Scott Young - Ultralearning, The MIT Challenge

Dwarkesh Podcast 1h38 10 min #9
Scott Young - Ultralearning, The MIT Challenge
Watch on YouTube

Summary

  • Scott Young is the author of Ultraling and famous for the MIT Challenge, where he completed MIT’s four-year computer science curriculum in one year by using freely available online materials. The conversation covers the nature of genius and “miracle years,” the sociology of innovation, the mechanics of learning and transfer, focus, ambition, and advice for young people.

Miracle Years and the Nature of Genius

  • Einstein’s annus mirabilis (1905) produced breakthroughs in Brownian motion, the photoelectric effect, and special relativity. These were not random: they were all problems suited to Einstein’s particular cognitive style—spatial, visual, and intuitive thinking through thought experiments, rather than purely mathematical derivation.
  • Einstein was an outlier even among geniuses: he made multiple huge breakthroughs, struggled for years with the math of general relativity, and still couldn’t get an academic job for years after special relativity. His path was atypical, not a model to emulate.
  • Newton’s miracle year similarly came from working on the right problems at the right time, not from some general method. Most people never have a year that productive.
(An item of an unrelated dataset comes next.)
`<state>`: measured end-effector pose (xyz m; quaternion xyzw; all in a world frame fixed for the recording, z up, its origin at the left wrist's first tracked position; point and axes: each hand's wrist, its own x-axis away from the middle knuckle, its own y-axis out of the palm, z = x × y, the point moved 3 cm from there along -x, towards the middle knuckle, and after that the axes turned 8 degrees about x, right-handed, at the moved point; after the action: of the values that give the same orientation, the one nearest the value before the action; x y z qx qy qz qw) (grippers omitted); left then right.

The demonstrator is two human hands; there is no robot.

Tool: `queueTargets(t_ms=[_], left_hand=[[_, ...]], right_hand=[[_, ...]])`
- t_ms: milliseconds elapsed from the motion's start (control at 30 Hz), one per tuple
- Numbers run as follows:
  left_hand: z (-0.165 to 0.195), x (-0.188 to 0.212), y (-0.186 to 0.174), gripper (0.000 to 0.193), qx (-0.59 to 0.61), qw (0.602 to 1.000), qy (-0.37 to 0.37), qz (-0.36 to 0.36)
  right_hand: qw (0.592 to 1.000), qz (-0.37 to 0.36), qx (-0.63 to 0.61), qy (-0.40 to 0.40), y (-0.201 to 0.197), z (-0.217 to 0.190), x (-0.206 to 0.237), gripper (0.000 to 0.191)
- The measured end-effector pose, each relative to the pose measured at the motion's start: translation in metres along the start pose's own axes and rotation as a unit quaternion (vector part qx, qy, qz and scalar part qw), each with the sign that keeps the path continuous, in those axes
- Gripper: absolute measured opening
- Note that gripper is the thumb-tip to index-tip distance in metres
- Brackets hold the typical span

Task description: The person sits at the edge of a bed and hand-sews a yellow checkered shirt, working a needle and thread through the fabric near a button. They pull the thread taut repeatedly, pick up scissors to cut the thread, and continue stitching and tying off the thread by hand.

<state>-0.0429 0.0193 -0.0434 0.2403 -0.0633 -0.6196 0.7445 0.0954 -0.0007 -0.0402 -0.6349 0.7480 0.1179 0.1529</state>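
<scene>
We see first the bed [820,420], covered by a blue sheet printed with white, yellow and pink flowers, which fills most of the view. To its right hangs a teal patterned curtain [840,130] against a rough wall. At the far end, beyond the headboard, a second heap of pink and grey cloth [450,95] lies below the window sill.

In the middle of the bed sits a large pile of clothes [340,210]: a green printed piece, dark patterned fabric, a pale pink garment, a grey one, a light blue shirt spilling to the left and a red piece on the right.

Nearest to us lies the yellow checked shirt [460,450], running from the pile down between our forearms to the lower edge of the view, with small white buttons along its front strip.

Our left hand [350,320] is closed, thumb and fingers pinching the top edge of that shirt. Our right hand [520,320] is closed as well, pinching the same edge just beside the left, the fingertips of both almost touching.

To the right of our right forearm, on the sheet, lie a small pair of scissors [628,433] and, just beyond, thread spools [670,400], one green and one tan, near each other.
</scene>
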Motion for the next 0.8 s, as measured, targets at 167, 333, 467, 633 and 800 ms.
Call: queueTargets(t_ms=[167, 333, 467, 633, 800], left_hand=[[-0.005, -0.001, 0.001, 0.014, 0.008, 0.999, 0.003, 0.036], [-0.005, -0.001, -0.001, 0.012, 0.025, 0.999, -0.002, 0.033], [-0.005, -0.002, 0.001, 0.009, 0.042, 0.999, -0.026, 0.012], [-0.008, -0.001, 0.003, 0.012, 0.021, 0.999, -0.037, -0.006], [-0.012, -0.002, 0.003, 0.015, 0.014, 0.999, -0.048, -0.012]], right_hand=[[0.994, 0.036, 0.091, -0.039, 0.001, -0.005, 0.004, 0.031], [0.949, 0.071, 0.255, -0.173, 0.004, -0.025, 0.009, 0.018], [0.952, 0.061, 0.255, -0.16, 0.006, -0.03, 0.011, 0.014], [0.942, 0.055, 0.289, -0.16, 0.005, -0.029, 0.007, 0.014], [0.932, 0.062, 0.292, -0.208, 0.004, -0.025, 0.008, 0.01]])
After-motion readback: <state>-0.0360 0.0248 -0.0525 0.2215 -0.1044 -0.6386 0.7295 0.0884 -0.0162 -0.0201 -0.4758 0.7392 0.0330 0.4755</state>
The Narrow Path of Success

  • Success in high-ambition fields follows surprisingly narrow, structured paths that most people ignore because they romanticize exceptions like Einstein (the patent clerk who revolutionized physics).
  • Data from academia (e.g., Jason Brennan’s Good Work If You Can Get It) shows the filters are rigid: most people who enter academia never get academic jobs, and those who succeed follow the expected path.
  • In non-fiction publishing, the established path is: get an agent first, then write a proposal (part book plan, part business case), pitch for a deal, then write the book. Most amateurs write the book first and then look for a publisher—a strategy that “screams amateur” and rarely works.
  • The lesson: research how success actually works in your field before embarking on a project. Even if you choose a different path, you should know what the status quo is and what you’re opting out of.
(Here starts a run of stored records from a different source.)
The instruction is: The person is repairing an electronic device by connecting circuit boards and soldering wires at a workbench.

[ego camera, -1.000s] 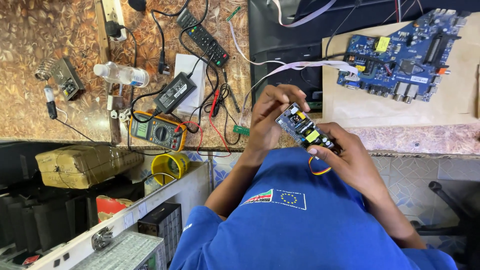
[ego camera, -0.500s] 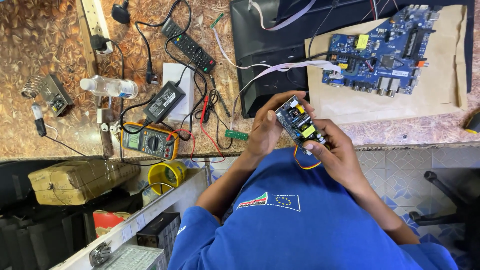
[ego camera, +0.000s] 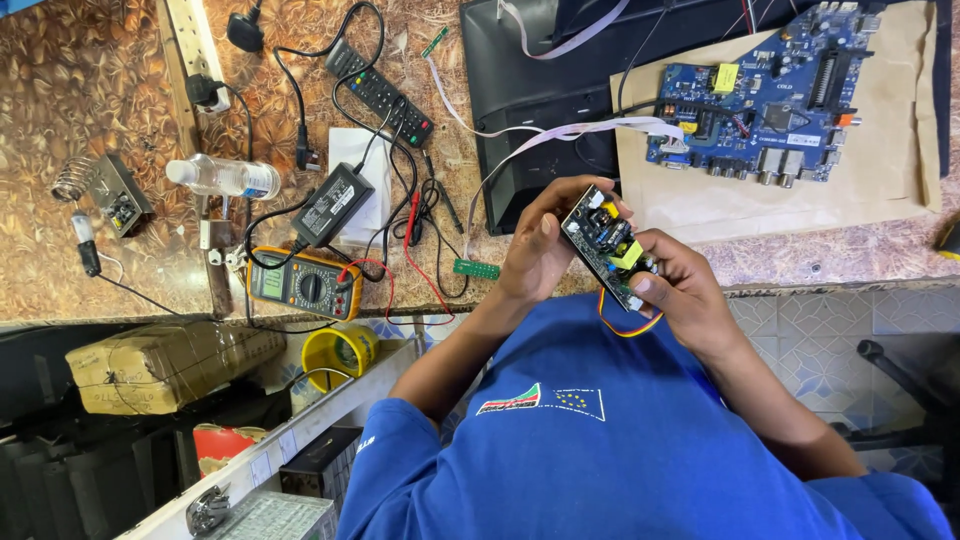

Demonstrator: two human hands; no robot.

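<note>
You pinched the small circuit board (ego camera: pixel 607 245) between both hands, left hand (ego camera: pixel 535 250) apparently at its upper-left end, right hand (ego camera: pixel 680 295) at its lower-right end.

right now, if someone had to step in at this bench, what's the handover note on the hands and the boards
Left hand and right hand: both grip the small black circuit board, held up over the bench edge, orange wires looping below it.
Blue circuit board lies on brown card at the far right, ribbon cable attached.
Yellow multimeter sits left, its red and black leads loose on the bench; remote and black power adapter lie behind it.
Done: small board is off the bench and in hand.
Left: meter leads are untouched.
</note>
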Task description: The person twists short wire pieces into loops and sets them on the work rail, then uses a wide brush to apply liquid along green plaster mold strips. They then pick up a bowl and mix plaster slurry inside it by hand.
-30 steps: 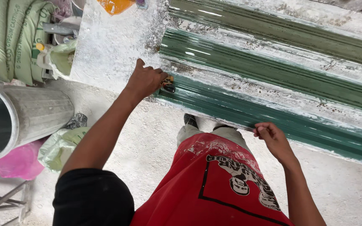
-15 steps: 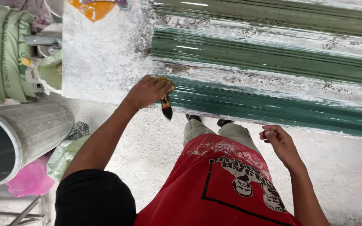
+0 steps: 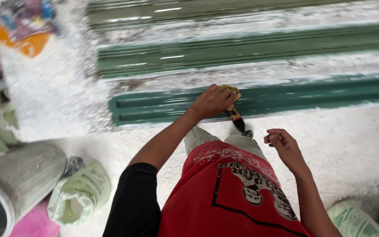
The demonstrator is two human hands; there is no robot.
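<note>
One paintbrush [image 3: 234, 113] is the centre of it all, clamped in the left hand [image 3: 213, 102] just above the middle of the frame, fingers wrapped tight around its yellow handle, dark bristles angled down toward the lower right. Half a second ago that hand sat on the left end of the nearest green moulding [image 3: 259, 102]; now it shows farther right along the strip, and the bristles hang off the near edge over the pale floor [image 3: 356, 145], not on the paint. So the brush looks lifted between strokes, I'd judge, with the left stretch of that strip already carrying a darker, wetter green.

Right hand [image 3: 284, 145], right of centre, holds nothing: fingers loosely curled, apart from the brush, and it has drifted clear of the moulding edge it was near a second back.

Beyond, two more green strips [image 3: 242, 55] run across the top. Lower left lie a grey metal drum [image 3: 23, 175] and a pale green sack [image 3: 82, 193]; a red shirt [image 3: 229, 193] fills the bottom.
</note>
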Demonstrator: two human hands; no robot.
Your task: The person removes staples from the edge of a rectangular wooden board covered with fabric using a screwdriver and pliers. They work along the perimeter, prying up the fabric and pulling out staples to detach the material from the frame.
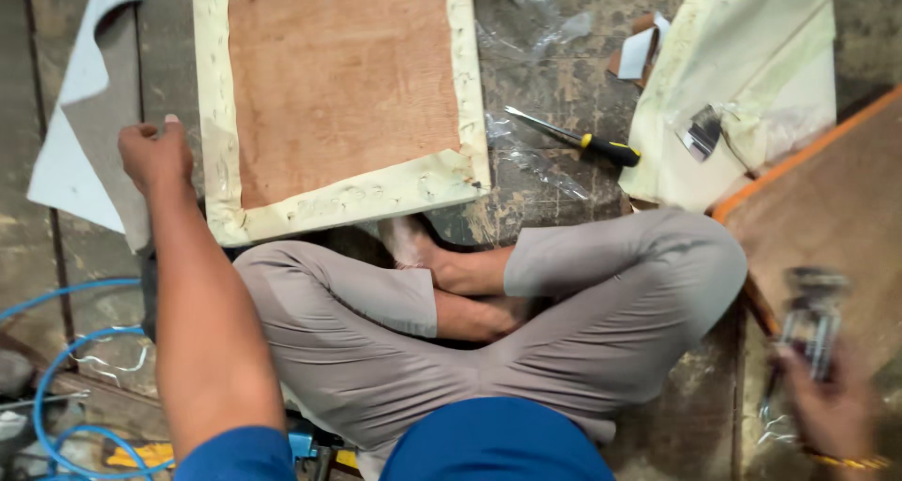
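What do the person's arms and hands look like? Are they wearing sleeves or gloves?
No gloves: both hands are bare. The left hand is sharp and clear, and its long forearm is bare up to a short blue sleeve near the shoulder. The right hand is blurry, with what looks like a thin yellowish band at the wrist. No watch or rings show.

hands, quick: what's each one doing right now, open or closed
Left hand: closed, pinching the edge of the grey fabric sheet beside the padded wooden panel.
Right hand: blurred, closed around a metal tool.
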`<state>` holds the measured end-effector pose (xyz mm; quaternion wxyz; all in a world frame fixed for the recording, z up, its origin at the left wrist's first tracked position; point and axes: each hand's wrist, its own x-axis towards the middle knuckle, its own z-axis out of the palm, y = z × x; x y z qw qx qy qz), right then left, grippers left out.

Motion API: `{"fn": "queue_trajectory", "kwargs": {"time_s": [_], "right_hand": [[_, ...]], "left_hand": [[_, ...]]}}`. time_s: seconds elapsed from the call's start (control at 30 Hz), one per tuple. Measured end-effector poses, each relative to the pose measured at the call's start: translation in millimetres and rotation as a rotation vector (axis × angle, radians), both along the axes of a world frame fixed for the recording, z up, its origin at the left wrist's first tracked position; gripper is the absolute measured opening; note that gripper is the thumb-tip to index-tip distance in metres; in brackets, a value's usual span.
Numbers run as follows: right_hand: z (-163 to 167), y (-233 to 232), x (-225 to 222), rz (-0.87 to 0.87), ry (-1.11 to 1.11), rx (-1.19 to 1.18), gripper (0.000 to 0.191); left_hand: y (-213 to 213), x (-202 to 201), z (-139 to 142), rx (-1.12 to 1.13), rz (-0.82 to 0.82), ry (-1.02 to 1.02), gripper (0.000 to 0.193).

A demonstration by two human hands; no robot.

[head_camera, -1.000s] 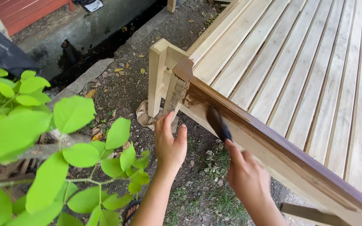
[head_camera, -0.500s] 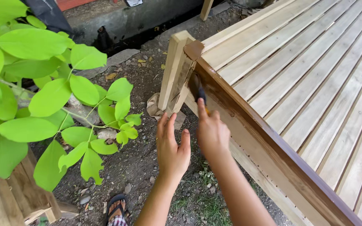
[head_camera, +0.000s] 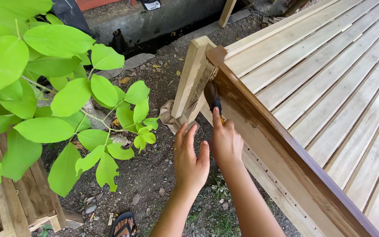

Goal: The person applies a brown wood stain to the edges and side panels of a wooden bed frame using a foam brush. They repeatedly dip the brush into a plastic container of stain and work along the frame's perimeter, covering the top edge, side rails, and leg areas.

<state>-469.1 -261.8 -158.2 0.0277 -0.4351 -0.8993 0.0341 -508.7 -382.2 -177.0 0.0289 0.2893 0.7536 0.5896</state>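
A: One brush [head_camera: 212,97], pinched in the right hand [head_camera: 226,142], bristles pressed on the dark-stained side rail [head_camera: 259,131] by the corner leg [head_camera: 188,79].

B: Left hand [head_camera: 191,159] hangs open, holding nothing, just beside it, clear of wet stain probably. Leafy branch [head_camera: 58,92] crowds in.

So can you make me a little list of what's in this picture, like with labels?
Place: outdoors, on bare dirt with pebbles and dry leaves
Right hand: grips a paintbrush, bristles against the side rail near its corner
Left hand: open, fingers spread, holding nothing, close beside the right hand
Slatted wooden frame: pale bare slats on top
Side rail: coated dark brown, glossy
Corner post: mostly pale, some brown smears
Plant: big green leaves, left of the hands
Sandal: at the bottom edge
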Motion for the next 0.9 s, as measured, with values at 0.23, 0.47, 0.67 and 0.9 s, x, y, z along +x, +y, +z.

Einstein vs. Ultralearning Principles

  • Einstein did enormous amounts of deep thinking on hard problems even when it wasn’t required of him (as a patent clerk). He wasn’t undisciplined—his approach was just more spontaneous and intuitive than a structured ultralearning project.
  • Writing a self-improvement book like Ultralearning means taking spontaneous, intuitive approaches that worked for successful people and turning them into a structured method that someone who wouldn’t do it naturally can follow.
  • Einstein actually followed many of the principles in Ultralearning (deep work, retrieval, focus on understanding) even if he didn’t do so in a structured way—they came naturally to him.

Age and Learning

  • The core principles of ultralearning (retrieval over review, importance of feedback) don’t change with age. A 79-year-old benefits from the same techniques as a 17-year-old.
  • What does change: fluid intelligence and working memory decline from the early 20s. The frontal areas of the brain deteriorate faster, making it harder to control attention, switch between rules, and override habits.
  • Older learners may need to be more deliberate about environment design (removing distractions) and about making connections between pieces of information more explicit (e.g., through carefully designed flashcards that force manipulation of how parts connect).
  • Chunking—assembling pieces of information into meaningful patterns—becomes harder with age, which impacts both learning and intuition. This is also why older people may recognize a face but struggle to recall a name: the binding between different types of information weakens.

Transfer: Why It Fails and When It Works

  • Transfer—the ability to apply knowledge from one domain to another—is much harder than people assume. The brain learns things quite specifically; this specificity is a feature, not a bug, because fine-grained discrimination is what makes us smart.
  • Novices focus on superficial features of problems (e.g., “this involves a pulley”), while experts recognize deeper abstract structures (e.g., “this is a conservation of energy problem”). This recognition requires extensive chunking within a domain.
  • Transfer works when you understand both domains deeply enough to see the same abstract pattern in each. If you haven’t chunked the first domain to that level of abstraction, there’s nothing to transfer.
  • Teaching more theory (as universities do) is the proposed solution to transfer failure, but Scott is skeptical—this is largely what universities already do, and it doesn’t work well.
  • The directness principle: if you have a concrete goal, train the specific sub-skills you need for actual performance. Language learning example: Duolingo emphasizes recognition (multiple choice), but speaking requires recall, pronunciation, and the ability to work around unknown words—skills Duolingo doesn’t train.
  • Scott’s own career (CS → cognitive science) is an example of successful transfer, but it works because he reached a deep, abstract understanding of computation that maps onto cognitive science concepts (data structures, circuit motifs, information encoding). Most people don’t reach that level of understanding in either domain.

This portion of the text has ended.